Intel acquires Infineon's wireless group for $1.4B, picks up 2G, 3G, LTE tech
The world's largest chipmaker, Intel Corp. announced Monday morning that it will be acquiring the Wireless Solutions (WLS) business from German semiconductor company Infineon Technologies AG for approximately $1.4 billion. Last year, the division held about 11% of the global cellular baseband market.
"The global demand for wireless solutions continues to grow at an extraordinary rate," Paul Otellini, Intel president and CEO said in a statement today. "The acquisition of Infineon's WLS business strengthens the second pillar of our computing strategy - Internet connectivity - and enables us to offer a portfolio of products that covers the full range of wireless options from WiFi and 3G to WiMAX and LTE."
In July, Intel shut down its WiMAX Program office, and rumors arose that the company was backing off from supporting the WiMAX wireless standard in the face of rising support for LTE. Bill Kircos Director, Product and Technology Media Relations at Intel's Global Communications Group sought to quell such rumors, and said, "There has never been one single wireless standard out there, and WiMAX, LTE, 3G et al will all co-exist. And who knows, others will probably pop up, too, in the coming years. As we've said before, 4G WiMAX and LTE are very similar and Intel could support both technologies. Should LTE or other wireless technologies flourish, common sense says we'd be foolish to not ensure our ambitious Atom processor growth plans in cars, phones, netbooks, tablets, TVs etc. supported multiple wireless formats."
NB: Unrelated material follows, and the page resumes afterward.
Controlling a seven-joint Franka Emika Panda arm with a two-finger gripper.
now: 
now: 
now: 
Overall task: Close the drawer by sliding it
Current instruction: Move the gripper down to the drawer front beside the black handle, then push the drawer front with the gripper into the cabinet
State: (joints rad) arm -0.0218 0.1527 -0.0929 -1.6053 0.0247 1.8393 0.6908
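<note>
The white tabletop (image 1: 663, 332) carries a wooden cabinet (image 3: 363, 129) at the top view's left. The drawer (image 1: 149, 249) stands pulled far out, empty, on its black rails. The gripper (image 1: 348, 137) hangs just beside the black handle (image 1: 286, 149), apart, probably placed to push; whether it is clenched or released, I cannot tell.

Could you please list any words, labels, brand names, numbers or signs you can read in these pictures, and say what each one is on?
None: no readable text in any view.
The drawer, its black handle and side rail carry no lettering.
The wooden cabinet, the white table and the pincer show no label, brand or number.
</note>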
Infineon's wireless division, likewise, has products supporting both standards, including dual-band WiMAX, WLAN chips, and 2G/3G/LTE RF Transceivers. Intel says it will bring together its Wi-Fi and WiMAX offerings with WLS' leadership in 2G and 3G, and then take "a combined path to accelerate 4G LTE."
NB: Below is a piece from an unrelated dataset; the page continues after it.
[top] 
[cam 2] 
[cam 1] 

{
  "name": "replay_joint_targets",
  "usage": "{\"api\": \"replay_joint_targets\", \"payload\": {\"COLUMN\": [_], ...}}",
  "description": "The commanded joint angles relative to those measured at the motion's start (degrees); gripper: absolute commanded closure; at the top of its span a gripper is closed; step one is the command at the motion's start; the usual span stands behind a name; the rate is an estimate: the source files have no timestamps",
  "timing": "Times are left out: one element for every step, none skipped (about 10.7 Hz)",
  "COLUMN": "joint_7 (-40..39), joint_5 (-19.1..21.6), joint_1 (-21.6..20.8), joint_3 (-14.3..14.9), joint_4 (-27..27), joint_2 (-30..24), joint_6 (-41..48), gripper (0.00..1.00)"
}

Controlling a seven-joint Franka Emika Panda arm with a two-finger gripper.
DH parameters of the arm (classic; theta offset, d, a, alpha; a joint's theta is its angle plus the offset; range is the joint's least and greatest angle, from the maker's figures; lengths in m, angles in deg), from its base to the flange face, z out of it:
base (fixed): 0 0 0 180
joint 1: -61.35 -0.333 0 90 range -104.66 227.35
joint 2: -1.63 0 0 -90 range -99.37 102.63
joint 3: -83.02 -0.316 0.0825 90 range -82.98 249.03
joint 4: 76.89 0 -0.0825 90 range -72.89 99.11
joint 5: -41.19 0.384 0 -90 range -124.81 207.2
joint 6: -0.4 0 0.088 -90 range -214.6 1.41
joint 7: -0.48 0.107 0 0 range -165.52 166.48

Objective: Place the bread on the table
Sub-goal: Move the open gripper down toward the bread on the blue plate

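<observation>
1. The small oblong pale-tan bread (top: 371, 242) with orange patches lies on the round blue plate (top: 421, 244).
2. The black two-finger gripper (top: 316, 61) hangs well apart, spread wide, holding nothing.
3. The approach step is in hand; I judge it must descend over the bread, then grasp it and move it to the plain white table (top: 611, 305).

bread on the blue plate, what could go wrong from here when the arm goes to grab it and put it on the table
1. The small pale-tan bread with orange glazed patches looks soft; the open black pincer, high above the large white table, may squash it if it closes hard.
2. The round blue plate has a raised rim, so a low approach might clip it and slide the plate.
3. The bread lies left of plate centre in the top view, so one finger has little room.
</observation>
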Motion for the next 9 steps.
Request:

The cellular baseband market was led by Qualcomm and MediaTek, who held a combined 56% of the total revenue last year. But the market is changing shape as smartphones gradually replace the feature phones most consumers own.
Last week, Strategy Analytics Handset Component Technology analyst Sravan Kundojjala said, "A chip vendor's success in the smartphone world comes from scoring design wins at top-tier smartphone OEMs and supporting software platforms that have market momentum. This is one of the reasons why baseband vendors missed the smartphone boat as many of them were focusing on feature phone and basic phone segments. We think there is enough room for dynamism in the smartphone processor market as new entrants like Intel come into the value chain. If Intel acquires Infineon, as rumoured, that could put more pressure on standalone processor vendors, such as NVIDIA, that currently lack baseband products."